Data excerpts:

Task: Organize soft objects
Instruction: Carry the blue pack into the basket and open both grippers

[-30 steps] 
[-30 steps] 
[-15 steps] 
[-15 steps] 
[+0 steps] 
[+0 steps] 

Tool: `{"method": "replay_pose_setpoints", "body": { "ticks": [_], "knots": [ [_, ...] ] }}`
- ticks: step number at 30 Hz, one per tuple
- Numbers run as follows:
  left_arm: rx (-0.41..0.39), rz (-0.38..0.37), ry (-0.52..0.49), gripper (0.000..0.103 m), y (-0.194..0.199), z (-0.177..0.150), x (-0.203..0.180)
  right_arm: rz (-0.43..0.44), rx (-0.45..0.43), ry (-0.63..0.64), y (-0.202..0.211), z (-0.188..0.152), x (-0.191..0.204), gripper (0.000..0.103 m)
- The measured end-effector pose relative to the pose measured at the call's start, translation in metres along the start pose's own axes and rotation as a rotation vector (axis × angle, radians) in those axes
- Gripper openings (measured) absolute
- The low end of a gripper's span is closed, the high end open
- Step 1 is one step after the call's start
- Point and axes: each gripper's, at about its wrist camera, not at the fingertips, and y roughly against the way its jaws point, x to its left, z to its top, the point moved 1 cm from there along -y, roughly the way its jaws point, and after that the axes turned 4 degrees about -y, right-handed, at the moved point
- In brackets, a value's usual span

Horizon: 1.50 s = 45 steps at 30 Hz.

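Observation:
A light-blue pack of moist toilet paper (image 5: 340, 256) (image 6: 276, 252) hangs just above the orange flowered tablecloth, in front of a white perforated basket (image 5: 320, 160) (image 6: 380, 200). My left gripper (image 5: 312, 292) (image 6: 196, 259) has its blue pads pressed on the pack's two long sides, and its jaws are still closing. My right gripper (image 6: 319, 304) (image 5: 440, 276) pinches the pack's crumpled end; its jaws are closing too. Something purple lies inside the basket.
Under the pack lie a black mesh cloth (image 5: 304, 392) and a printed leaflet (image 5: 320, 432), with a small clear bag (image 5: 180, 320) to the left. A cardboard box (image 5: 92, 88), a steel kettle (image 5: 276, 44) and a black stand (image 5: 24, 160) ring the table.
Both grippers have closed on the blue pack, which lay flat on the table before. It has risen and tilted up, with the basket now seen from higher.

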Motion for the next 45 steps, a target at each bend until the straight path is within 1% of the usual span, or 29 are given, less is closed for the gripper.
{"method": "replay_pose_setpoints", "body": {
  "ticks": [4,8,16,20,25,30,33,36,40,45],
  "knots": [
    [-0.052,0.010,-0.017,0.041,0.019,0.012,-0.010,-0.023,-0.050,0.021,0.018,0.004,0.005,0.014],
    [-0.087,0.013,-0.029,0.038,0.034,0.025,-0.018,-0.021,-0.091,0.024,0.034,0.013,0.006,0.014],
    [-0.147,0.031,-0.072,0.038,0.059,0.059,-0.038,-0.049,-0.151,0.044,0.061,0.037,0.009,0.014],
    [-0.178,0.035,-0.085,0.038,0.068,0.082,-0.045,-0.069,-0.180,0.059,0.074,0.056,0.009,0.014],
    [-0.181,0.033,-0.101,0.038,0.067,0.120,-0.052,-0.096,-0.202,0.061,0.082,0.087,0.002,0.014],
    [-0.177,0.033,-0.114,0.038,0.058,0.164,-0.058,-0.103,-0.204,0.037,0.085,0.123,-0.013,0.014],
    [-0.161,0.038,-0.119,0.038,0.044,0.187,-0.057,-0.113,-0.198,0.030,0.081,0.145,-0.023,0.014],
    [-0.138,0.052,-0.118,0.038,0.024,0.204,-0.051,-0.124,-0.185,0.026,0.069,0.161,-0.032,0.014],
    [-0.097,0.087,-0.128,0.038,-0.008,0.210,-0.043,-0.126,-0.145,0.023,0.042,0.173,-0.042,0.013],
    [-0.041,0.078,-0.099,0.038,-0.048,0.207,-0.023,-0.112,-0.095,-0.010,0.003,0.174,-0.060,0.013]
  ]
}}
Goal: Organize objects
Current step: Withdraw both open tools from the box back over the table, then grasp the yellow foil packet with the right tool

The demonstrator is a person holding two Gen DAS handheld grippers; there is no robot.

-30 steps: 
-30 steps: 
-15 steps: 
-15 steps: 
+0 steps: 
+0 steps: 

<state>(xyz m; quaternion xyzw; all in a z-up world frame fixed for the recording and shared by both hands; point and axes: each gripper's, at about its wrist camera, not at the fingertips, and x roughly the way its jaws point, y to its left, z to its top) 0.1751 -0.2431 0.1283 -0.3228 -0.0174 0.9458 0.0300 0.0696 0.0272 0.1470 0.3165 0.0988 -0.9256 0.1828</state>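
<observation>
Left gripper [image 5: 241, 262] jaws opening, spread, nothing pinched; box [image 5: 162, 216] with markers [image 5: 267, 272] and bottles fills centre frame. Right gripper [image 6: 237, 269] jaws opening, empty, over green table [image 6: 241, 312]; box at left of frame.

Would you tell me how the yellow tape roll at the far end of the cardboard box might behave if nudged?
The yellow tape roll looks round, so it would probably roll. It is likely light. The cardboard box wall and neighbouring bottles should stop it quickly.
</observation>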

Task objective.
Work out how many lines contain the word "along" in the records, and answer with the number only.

Reply.
2